Shackleton. Le genre d’artistes paradoxaux pour nombre d’entre nous, qui sentons quand certains ont quelque chose à apporter, qu’ils sont mis en valeur par des institutions que nous respectons (certains magasins de disques, journalistes, blogs), entourés d’une aura sensible, sortant des disques sur des labels « qui le font », mais non, même après plusieurs écoutes de leurs productions, en se forçant un peu, qu’on n’arrive toujours pas à écouter. Qu’on n’aime décidément pas. C’est comme ça et il n’y a rien à faire. Jusqu’au jour où…
Jusqu’à ce jour où, sous l’impulsion d’un nouveau disque, le rideau (rouge) tombe, votre inconscient dénoue de façon naturelle les nœuds du mystère, vous possédez désormais une clé (bleue) sans le savoir, qui vous autorise enfin à accéder à la Pièce de la Connaissance.
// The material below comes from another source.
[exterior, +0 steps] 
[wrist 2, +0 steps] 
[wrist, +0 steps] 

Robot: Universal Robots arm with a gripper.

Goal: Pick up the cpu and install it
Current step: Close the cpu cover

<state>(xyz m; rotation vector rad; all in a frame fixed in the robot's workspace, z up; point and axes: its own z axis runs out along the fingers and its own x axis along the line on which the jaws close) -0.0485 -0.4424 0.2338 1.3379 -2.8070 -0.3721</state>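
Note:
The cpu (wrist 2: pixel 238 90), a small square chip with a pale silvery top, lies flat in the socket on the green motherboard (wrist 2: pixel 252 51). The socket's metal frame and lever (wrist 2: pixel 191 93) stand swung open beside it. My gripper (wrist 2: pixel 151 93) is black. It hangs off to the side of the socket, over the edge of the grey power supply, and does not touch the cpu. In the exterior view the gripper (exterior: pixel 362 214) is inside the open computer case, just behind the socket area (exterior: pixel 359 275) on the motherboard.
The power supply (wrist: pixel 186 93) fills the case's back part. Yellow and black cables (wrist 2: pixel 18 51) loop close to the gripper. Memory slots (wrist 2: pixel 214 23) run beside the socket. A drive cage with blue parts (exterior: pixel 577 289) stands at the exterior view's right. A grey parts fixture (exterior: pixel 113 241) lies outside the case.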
Si cette description un peu mystique ne vous inspire rien, c’est que vous n’êtes pas en train d’écouter le fantastique album/mix/live qu’a produit l’anglais Sam Shackleton pour Fabric, en lisant cette chronique. En vérité, je ne suis toujours pas capable d’écouter toutes ses précédentes productions : comment les qualifier… de post-dubstep expérimental barré (mais chiant, ou alors peut-être à replacer dans un contexte comme ici). Alors qu’avec ce disque, on rentre dans une dimension absolument magique et envoutante qui nous plonge dans un état de transe intense : une version électronique et blanche de la culture vaudou, combinée à l’énergie hypnotique psycho-corporelle des derviches tourneurs. Car c’est bien de transe dont il s’agit. Ce disque est un voyage transcendantal entre percussions membranophones (congas, bongos, djembés, tablas, darboukas), atmosphères deep et chelous à la Melchior Productions, et extraits de monologues (trafiqués ou non) en anglais.
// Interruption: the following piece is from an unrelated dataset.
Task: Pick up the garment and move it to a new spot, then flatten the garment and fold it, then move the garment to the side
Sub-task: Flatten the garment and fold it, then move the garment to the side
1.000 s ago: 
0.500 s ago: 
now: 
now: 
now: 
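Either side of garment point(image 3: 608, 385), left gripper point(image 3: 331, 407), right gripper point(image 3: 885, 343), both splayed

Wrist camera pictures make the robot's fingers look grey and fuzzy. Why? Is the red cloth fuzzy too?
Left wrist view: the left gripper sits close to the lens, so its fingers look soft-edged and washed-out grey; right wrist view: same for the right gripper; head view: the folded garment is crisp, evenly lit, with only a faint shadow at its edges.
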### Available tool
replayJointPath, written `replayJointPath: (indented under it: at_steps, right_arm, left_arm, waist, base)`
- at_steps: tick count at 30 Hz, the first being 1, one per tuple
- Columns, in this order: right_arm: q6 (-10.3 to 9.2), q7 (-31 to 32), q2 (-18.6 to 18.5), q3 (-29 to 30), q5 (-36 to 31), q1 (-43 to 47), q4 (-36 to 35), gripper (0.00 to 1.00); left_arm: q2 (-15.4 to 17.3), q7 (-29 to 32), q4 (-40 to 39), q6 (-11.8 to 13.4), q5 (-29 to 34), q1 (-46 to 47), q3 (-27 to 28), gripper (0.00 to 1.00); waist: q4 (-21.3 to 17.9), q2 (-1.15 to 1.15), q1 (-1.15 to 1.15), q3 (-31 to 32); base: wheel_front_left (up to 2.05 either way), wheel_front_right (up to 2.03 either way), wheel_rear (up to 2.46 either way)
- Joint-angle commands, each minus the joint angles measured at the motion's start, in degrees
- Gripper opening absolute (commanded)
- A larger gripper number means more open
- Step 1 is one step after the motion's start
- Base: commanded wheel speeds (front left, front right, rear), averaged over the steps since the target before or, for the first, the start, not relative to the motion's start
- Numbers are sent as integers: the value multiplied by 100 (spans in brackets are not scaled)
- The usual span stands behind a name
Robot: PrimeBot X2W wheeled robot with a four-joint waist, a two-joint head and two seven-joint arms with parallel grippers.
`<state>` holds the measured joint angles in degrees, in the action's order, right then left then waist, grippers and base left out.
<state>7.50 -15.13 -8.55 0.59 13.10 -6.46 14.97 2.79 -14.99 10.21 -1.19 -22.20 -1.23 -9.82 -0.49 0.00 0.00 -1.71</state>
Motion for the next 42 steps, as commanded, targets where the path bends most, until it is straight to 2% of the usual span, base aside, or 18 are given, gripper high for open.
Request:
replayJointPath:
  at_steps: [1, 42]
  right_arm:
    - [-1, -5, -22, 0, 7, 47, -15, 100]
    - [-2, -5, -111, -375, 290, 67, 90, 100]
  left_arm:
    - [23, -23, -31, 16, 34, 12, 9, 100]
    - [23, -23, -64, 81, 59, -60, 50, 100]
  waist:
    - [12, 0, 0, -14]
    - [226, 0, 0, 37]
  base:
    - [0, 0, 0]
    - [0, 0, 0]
Nous sommes sur une pirogue, et nous descendons la rivière (Closeness to nature). Autour de nous, les paysages se meuvent. Nous progressons sans nous rendre compte vers des territoires toujours plus mystérieux ; poésies hermétiques, mais accessibles, sans toutefois pouvoir intellectualiser quoique ce soit. Tout arrive comme des flashs psychédéliques. Mais où sommes nous tombés ? Quelle est cette vieille demeure dans laquelle je me trouve maintenant (Internationnal fires) ? Des spectres d’enfants apparaissent autour de moi et virevoltent à toute vitesse. Vite la fuite…. mais par où sortir !
Je descends du ghost-train un instant pour revenir à une description plus rationnelle (si c’est possible).
Ce disque est la chose la plus captivante et excitante que j’ai entendue depuis le dernier album de Monolake (Silence) en 2009. Cela ne ressemble à rien de ce que vous avez pu écouter avant. Shackleton crée un nouveau genre qui n’appartient qu’à lui, totalement mystique et dansant à la fois. Post-techno, post-dubstep, les adjectifs importent peu. Il ouvre une voie totalement inédite à l’exploration de nouvelles étendues électroniques, sans se la jouer intello overrated. C’est ce que je pensais un peu avant avec ses prods sur Perlon et Skull Disco (il faut toujours se méfier d’une certaine hype qui guette). Mais là, force est de constater qu’il réussit un terrible coup de maitre, une œuvre sans frontières, sans limites, complètement lâchée sur nous de façon wild. La puissance des atmosphères bizarres combinées à ces rythmes primitifs/avant-gardistes est incroyable. Difficile de mettre des mots sur tout cela tellement il est improbable de tenter de décrire toutes les sensations ressenties.
Shackleton – Fabric 55 est un très beau cadeau de Noël vénéneux sous forme de passeport musical qui vous emmènera dans des pays étranges et lointains, dont vous n’avez jamais entendu parlé. Si David Lynch avait eu des racines africaines / orientales, c’est certainement le type de musique qu’il aurait pu composer.
L’album de l’année 2010.
bienvenue (enfin) au monde sauvage de shackleton!
(et quelle dommage qu’on sait maintenant l’électro-pop faible de david lynch)
pour ma part je suis les prods de Shackleton depuis pas mal de temps et j’ai toujours trouvé son terrain de jeu particulièrement formidable, intriguant et excitant. mieux vaut tard que jamais, dit-on.
quelle transe chamanique, c’est hypnotique et puissant.
Un trip psylo sans substance
Quel génie
Si c’est dans la même veine que son set de fin novembre pour Electronic Explorations j’adhère !! Sacré atmosphère dark et chamanique !!
Il ne faut pas être dépressif sinon bonjour le flip !!